◆ Exercise goal ◆
Reproduce the records word for word, from the first line to the line containing "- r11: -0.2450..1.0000".

◆ Records for processing ◆
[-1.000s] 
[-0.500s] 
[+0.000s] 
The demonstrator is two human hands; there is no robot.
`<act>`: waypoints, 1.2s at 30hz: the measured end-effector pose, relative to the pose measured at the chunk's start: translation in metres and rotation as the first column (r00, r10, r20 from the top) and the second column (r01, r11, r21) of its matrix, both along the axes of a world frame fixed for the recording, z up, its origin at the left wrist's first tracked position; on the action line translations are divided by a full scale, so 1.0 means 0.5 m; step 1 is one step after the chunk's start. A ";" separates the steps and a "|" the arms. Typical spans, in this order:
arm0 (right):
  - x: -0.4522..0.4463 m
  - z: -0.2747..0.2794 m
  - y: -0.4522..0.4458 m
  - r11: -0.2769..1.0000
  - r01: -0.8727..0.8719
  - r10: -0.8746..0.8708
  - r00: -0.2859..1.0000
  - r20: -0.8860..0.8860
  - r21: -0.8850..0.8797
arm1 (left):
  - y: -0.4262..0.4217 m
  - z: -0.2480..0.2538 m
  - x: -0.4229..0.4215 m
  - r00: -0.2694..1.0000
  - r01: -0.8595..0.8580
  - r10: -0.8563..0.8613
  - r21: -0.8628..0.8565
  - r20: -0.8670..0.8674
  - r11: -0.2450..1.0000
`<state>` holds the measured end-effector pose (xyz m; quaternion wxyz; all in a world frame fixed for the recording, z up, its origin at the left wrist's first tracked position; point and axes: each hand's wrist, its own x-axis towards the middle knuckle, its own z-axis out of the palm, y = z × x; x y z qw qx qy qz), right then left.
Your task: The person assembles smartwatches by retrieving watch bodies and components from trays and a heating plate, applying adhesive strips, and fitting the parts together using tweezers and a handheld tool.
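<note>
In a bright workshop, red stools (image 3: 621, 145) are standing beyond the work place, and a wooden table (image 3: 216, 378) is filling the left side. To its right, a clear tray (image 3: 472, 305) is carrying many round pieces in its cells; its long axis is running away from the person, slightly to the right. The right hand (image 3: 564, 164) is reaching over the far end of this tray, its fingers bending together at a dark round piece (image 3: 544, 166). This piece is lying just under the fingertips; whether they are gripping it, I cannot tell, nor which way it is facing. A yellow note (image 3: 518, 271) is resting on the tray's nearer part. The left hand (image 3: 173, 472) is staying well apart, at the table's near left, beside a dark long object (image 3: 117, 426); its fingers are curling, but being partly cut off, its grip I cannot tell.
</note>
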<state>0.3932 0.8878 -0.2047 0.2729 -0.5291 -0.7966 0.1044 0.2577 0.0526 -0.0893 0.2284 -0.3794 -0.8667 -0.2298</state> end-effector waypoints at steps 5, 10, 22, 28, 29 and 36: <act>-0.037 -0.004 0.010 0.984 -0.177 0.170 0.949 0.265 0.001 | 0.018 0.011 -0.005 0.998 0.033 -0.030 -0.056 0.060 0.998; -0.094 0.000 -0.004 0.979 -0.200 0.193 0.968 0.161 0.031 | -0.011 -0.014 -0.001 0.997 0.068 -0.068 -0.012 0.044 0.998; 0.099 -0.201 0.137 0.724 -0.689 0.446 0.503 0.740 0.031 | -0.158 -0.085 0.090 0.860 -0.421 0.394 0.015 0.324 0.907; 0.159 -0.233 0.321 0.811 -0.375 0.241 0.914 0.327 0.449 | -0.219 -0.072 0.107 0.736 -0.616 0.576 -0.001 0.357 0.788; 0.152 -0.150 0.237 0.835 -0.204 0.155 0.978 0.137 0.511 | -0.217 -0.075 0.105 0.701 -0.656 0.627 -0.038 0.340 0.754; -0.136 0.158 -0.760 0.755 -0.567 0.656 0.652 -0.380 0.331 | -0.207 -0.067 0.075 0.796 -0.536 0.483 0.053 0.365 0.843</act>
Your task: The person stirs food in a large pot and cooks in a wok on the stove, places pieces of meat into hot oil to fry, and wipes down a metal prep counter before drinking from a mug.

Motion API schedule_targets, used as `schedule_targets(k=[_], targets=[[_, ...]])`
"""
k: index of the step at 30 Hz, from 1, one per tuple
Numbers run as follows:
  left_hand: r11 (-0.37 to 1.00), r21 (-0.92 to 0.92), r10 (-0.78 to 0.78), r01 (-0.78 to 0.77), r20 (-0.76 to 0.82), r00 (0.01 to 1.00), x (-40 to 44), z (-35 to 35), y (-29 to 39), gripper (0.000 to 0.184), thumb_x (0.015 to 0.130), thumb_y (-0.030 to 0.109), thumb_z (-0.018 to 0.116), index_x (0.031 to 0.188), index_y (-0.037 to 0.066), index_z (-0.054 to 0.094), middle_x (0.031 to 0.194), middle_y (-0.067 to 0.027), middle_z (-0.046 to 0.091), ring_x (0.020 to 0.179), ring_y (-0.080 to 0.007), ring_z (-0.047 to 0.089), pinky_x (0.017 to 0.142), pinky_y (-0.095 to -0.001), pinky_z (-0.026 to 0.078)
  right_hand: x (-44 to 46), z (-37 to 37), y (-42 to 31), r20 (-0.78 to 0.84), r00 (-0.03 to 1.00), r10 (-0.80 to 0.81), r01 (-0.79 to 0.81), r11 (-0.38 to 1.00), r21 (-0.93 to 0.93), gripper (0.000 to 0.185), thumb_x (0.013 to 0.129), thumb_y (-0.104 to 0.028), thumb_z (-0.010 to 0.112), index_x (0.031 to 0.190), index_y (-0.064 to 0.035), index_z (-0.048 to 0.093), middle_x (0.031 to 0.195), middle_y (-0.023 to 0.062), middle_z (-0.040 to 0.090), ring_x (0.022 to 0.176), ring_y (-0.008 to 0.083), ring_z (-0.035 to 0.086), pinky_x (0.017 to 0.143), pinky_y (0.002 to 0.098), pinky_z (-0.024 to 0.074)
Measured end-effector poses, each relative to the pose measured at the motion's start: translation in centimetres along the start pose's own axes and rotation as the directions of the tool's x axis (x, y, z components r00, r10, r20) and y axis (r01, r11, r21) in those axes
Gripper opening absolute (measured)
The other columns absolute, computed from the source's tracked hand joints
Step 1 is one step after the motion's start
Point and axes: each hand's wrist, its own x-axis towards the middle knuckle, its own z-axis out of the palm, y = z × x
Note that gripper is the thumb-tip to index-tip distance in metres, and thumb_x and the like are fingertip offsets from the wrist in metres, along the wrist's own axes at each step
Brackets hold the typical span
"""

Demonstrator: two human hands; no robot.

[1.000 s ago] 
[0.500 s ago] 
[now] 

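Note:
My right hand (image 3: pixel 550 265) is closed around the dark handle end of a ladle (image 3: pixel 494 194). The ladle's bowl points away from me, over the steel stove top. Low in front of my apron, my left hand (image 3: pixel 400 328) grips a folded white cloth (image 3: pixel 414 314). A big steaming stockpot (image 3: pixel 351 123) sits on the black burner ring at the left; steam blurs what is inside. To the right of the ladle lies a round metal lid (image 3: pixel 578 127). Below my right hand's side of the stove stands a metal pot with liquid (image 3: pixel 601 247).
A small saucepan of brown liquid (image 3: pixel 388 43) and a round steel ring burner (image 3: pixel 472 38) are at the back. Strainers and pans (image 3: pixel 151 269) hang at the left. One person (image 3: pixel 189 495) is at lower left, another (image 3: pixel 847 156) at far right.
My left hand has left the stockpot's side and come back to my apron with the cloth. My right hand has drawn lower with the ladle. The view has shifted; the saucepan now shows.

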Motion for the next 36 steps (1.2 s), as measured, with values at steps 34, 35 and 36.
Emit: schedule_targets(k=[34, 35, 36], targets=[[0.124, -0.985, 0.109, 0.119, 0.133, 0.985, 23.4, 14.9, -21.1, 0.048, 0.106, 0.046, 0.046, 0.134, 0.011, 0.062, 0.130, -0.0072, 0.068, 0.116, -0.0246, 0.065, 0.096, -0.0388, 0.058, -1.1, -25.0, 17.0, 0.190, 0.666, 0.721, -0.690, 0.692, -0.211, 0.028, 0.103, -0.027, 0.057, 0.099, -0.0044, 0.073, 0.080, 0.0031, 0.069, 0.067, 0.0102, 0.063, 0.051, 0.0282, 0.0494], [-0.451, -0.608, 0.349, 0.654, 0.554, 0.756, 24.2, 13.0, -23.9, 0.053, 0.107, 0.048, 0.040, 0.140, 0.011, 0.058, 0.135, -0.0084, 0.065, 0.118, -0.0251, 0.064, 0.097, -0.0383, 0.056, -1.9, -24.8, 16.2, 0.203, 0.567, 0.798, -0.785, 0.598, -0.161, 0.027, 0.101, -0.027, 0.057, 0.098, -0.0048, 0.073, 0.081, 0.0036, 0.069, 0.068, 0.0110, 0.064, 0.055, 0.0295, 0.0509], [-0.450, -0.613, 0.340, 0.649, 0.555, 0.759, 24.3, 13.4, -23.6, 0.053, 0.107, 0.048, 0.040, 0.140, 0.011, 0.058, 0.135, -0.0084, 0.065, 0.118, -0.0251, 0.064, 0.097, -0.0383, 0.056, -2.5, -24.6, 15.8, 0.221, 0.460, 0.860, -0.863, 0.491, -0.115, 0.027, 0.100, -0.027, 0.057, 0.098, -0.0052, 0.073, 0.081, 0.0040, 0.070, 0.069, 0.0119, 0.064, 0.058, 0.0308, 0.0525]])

◆ Your response ◆
[-1.000s] 
[-0.500s] 
[+0.000s] 
The demonstrator is two human hands; there is no robot.
`<act>`: waypoints, 1.2s at 30hz: the measured end-effector pose, relative to the pose measured at the chunk's start: translation in metres and rotation as the first column (r00, r10, r20 from the top) and the second column (r01, r11, r21) of its matrix, both along the axes of a world frame fixed for the recording, z up, its origin at the left wrist's first tracked position; on the action line translations are divided by a full scale, so 1.0 means 0.5 m; step 1 is one step after the chunk's start. A ";" separates the steps and a "|" the arms. Typical spans, in this order:
arm0 (right):
  - x: -0.4522..0.4463 m
  - z: -0.2747..0.2794 m
  - y: -0.4522..0.4458 m
  - r11: -0.2769..1.0000
  - r01: -0.8727..0.8719
  - r10: -0.8746..0.8708
  - r00: -0.2859..1.0000
  - r20: -0.8860..0.8860
  - r21: -0.8850..0.8797
arm1 (left):
  - y: -0.4262..0.4217 m
  - z: -0.2480..0.2538 m
  - x: -0.4229..0.4215 m
  - r00: -0.2694..1.0000
  - r01: -0.8595..0.8580
  - r10: -0.8563..0.8613
  - r21: -0.8628..0.8565
  - r20: -0.8670..0.8674
  - r11: -0.2450..1.0000

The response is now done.